▸ **Exercise goal**: Could you print the full listing again, exactly as written?

▸ **Records supplied**:

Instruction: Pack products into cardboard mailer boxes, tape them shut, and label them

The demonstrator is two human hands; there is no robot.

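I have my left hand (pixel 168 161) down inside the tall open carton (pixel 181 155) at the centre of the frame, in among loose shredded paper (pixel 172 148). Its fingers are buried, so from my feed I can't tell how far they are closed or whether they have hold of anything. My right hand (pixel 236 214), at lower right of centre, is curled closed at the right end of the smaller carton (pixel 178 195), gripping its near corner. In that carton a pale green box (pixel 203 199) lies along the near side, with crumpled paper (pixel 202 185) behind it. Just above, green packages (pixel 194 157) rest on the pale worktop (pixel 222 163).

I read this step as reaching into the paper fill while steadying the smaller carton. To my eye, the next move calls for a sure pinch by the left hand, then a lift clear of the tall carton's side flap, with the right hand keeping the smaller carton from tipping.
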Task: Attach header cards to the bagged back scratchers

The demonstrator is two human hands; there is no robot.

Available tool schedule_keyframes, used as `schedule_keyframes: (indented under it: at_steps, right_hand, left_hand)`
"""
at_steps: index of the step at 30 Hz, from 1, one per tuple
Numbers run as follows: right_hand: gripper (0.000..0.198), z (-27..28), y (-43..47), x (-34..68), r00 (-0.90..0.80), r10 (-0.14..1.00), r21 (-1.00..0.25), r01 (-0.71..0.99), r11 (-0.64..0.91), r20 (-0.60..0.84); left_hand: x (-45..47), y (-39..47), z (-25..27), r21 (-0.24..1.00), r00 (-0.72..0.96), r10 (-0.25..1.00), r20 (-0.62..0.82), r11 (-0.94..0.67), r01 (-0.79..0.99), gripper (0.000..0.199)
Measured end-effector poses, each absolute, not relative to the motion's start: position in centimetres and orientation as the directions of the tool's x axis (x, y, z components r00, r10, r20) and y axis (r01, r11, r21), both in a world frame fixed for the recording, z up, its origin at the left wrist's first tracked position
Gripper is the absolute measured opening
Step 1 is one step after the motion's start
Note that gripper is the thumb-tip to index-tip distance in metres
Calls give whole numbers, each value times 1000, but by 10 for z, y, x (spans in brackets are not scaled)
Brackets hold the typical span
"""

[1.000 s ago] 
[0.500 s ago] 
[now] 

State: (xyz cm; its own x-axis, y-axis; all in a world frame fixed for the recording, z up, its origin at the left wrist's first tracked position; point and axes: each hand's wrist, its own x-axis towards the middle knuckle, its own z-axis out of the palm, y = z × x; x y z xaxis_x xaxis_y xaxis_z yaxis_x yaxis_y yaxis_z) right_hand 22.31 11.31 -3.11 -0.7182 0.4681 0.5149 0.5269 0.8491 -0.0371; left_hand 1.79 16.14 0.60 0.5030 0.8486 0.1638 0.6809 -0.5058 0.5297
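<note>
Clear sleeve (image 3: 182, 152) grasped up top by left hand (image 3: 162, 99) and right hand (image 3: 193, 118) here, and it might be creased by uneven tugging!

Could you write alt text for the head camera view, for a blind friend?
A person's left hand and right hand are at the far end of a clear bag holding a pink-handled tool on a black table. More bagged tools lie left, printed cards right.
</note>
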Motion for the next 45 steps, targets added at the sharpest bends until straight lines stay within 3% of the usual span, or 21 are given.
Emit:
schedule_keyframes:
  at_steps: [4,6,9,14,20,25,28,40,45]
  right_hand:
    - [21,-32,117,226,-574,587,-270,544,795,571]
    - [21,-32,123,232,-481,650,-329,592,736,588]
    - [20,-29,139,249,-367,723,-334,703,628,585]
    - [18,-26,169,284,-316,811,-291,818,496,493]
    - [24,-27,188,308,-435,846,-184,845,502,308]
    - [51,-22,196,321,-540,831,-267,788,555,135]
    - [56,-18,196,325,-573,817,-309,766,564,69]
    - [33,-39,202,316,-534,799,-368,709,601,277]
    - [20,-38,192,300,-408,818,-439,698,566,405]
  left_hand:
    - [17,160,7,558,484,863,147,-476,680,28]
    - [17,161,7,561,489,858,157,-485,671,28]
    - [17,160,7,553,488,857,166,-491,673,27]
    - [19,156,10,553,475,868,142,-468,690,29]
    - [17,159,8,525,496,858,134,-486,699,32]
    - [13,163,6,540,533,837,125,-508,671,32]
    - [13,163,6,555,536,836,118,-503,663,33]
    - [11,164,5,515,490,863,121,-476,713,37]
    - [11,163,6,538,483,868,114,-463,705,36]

▸ **Your response**:
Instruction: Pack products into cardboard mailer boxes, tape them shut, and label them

The demonstrator is two human hands; there is no robot.

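I have my left hand (pixel 168 161) down inside the tall open carton (pixel 181 155) at the centre of the frame, in among loose shredded paper (pixel 172 148). Its fingers are buried, so from my feed I can't tell how far they are closed or whether they have hold of anything. My right hand (pixel 236 214), at lower right of centre, is curled closed at the right end of the smaller carton (pixel 178 195), gripping its near corner. In that carton a pale green box (pixel 203 199) lies along the near side, with crumpled paper (pixel 202 185) behind it. Just above, green packages (pixel 194 157) rest on the pale worktop (pixel 222 163).

I read this step as reaching into the paper fill while steadying the smaller carton. To my eye, the next move calls for a sure pinch by the left hand, then a lift clear of the tall carton's side flap, with the right hand keeping the smaller carton from tipping.
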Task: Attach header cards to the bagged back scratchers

The demonstrator is two human hands; there is no robot.

Available tool schedule_keyframes, used as `schedule_keyframes: (indented under it: at_steps, right_hand, left_hand)`
"""
at_steps: index of the step at 30 Hz, from 1, one per tuple
Numbers run as follows: right_hand: gripper (0.000..0.198), z (-27..28), y (-43..47), x (-34..68), r00 (-0.90..0.80), r10 (-0.14..1.00), r21 (-1.00..0.25), r01 (-0.71..0.99), r11 (-0.64..0.91), r20 (-0.60..0.84); left_hand: x (-45..47), y (-39..47), z (-25..27), r21 (-0.24..1.00), r00 (-0.72..0.96), r10 (-0.25..1.00), r20 (-0.62..0.82), r11 (-0.94..0.67), r01 (-0.79..0.99), gripper (0.000..0.199)
Measured end-effector poses, each absolute, not relative to the motion's start: position in centimetres and orientation as the directions of the tool's x axis (x, y, z components r00, r10, r20) and y axis (r01, r11, r21), both in a world frame fixed for the recording, z up, its origin at the left wrist's first tracked position
Gripper is the absolute measured opening
Step 1 is one step after the motion's start
Note that gripper is the thumb-tip to index-tip distance in metres
Calls give whole numbers, each value times 1000, but by 10 for z, y, x (spans in brackets are not scaled)
Brackets hold the typical span
"""

[1.000 s ago] 
[0.500 s ago] 
[now] 

State: (xyz cm; its own x-axis, y-axis; all in a world frame fixed for the recording, z up, its origin at the left wrist's first tracked position; point and axes: each hand's wrist, its own x-axis towards the middle knuckle, its own z-axis out of the palm, y = z × x; x y z xaxis_x xaxis_y xaxis_z yaxis_x yaxis_y yaxis_z) right_hand 22.31 11.31 -3.11 -0.7182 0.4681 0.5149 0.5269 0.8491 -0.0371; left_hand 1.79 16.14 0.60 0.5030 0.8486 0.1638 0.6809 -0.5058 0.5297
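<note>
Clear sleeve (image 3: 182, 152) grasped up top by left hand (image 3: 162, 99) and right hand (image 3: 193, 118) here, and it might be creased by uneven tugging!

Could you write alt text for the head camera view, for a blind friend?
A person's left hand and right hand are at the far end of a clear bag holding a pink-handled tool on a black table. More bagged tools lie left, printed cards right.
</note>
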Motion for the next 45 steps, targets added at the sharpest bends until straight lines stay within 3% of the usual span, or 21 are given.
Emit:
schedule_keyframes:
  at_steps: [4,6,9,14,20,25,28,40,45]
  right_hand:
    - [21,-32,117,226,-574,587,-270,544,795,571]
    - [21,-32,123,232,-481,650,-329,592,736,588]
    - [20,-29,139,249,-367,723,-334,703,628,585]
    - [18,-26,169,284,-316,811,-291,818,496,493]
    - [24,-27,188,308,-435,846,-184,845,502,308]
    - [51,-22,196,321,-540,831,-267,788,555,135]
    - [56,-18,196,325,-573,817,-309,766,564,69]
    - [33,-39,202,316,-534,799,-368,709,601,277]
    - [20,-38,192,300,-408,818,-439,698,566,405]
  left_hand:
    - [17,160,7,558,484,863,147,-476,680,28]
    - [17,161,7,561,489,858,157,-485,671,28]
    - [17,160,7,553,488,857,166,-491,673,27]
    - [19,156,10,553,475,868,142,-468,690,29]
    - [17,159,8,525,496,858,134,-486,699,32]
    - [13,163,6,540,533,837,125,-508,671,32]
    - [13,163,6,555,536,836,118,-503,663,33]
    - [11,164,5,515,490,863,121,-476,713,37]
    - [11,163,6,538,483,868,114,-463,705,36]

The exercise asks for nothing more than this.